All of lore.kernel.org
 help / color / mirror / Atom feed
From: Puranjay Mohan <puranjay@kernel.org>
To: bpf@vger.kernel.org
Cc: Puranjay Mohan <puranjay@kernel.org>,
	Puranjay Mohan <puranjay12@gmail.com>,
	Alexei Starovoitov <ast@kernel.org>,
	Andrii Nakryiko <andrii@kernel.org>,
	Daniel Borkmann <daniel@iogearbox.net>,
	Martin KaFai Lau <martin.lau@kernel.org>,
	Eduard Zingerman <eddyz87@gmail.com>,
	Kumar Kartikeya Dwivedi <memxor@gmail.com>,
	kernel-team@meta.com
Subject: [PATCH bpf-next v7 3/4] bpf: arena: make arena kfuncs any context safe
Date: Mon, 22 Dec 2025 11:08:10 -0800	[thread overview]
Message-ID: <20251222190815.4112944-4-puranjay@kernel.org> (raw)
In-Reply-To: <20251222190815.4112944-1-puranjay@kernel.org>

Make arena related kfuncs any context safe by the following changes:

bpf_arena_alloc_pages() and bpf_arena_reserve_pages():
Replace the usage of the mutex with a rqspinlock for range tree and use
kmalloc_nolock() wherever needed.
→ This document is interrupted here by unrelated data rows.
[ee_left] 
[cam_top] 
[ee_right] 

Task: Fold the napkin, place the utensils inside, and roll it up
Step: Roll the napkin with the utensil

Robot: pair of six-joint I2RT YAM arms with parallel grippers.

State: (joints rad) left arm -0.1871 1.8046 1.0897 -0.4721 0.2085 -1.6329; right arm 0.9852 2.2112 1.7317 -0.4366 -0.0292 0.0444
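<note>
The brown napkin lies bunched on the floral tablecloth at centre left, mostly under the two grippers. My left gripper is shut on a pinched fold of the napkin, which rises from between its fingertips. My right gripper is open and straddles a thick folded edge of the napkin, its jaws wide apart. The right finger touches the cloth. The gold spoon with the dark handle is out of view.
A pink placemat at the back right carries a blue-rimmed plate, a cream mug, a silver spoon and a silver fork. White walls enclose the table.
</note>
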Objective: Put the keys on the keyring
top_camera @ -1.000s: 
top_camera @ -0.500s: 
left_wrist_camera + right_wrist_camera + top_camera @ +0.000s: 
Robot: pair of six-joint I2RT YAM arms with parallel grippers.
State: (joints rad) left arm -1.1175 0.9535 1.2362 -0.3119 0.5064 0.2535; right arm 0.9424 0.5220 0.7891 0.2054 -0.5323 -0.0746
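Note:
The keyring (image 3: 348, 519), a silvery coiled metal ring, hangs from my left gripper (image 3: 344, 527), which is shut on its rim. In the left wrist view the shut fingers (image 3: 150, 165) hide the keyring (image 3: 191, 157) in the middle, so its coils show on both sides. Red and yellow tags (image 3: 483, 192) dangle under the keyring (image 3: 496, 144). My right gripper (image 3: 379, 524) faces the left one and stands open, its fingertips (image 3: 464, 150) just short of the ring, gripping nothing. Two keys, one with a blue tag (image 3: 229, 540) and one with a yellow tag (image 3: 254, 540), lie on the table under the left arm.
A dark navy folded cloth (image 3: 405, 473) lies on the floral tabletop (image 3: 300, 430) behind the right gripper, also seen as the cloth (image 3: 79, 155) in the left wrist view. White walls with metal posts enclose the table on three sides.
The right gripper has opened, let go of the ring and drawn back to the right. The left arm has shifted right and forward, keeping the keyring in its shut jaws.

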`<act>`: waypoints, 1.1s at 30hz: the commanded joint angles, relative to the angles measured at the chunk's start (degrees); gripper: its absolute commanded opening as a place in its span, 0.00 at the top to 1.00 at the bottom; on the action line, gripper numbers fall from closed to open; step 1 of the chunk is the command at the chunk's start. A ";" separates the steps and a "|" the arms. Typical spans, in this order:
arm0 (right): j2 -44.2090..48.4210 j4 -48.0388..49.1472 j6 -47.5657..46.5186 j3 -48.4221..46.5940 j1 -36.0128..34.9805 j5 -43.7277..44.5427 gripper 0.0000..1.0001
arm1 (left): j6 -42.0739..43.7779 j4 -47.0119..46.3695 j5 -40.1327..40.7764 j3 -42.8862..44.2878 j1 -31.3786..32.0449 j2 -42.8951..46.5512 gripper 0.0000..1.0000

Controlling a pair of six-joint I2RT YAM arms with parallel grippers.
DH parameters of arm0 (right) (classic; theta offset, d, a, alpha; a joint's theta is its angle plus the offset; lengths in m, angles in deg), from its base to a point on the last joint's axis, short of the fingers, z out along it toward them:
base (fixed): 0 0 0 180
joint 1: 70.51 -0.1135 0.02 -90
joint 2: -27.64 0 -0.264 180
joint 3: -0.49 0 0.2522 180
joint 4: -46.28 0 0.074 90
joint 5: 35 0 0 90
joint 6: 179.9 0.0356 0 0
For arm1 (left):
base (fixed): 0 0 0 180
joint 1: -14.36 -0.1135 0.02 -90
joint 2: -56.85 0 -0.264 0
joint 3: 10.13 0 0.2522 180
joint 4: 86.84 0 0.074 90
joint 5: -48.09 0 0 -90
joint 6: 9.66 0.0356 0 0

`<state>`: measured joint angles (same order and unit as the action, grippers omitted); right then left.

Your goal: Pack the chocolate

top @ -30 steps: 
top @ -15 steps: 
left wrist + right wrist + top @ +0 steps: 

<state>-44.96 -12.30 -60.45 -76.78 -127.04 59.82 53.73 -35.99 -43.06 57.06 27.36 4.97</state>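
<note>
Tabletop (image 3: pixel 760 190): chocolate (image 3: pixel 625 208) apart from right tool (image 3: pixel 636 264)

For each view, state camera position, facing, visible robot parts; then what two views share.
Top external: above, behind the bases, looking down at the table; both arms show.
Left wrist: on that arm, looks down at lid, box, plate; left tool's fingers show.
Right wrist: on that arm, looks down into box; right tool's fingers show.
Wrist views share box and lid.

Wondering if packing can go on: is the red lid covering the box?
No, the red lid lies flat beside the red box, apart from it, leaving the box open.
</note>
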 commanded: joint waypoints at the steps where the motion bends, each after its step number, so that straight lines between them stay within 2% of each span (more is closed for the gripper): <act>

Use free_pages_nolock() to free pages
from any context.
apply_range_set/clear_cb() with apply_to_page_range() has already made
populating the vm_area in bpf_arena_alloc_pages() any context safe.

bpf_arena_free_pages(): defer the main logic to a workqueue if it is
called from a non-sleepable context.

specialize_kfunc() is used to replace the sleepable arena_free_pages()
with bpf_arena_free_pages_non_sleepable() when the verifier detects the
call is from a non-sleepable context.

In the non-sleepable case, arena_free_pages() queues the address and the
page count to be freed to a lock-less list of struct arena_free_spans
and raises an irq_work. The irq_work handler calls schedules_work() as
it is safe to be called from irq context.  arena_free_worker() (the work
queue handler) iterates these spans and clears ptes, flushes tlb, zaps
pages, and calls __free_page().

Signed-off-by: Puranjay Mohan <puranjay@kernel.org>
---
 include/linux/bpf.h   |  16 +++
 kernel/bpf/arena.c    | 248 +++++++++++++++++++++++++++++++++++-------
 kernel/bpf/verifier.c |  10 ++
 3 files changed, 233 insertions(+), 41 deletions(-)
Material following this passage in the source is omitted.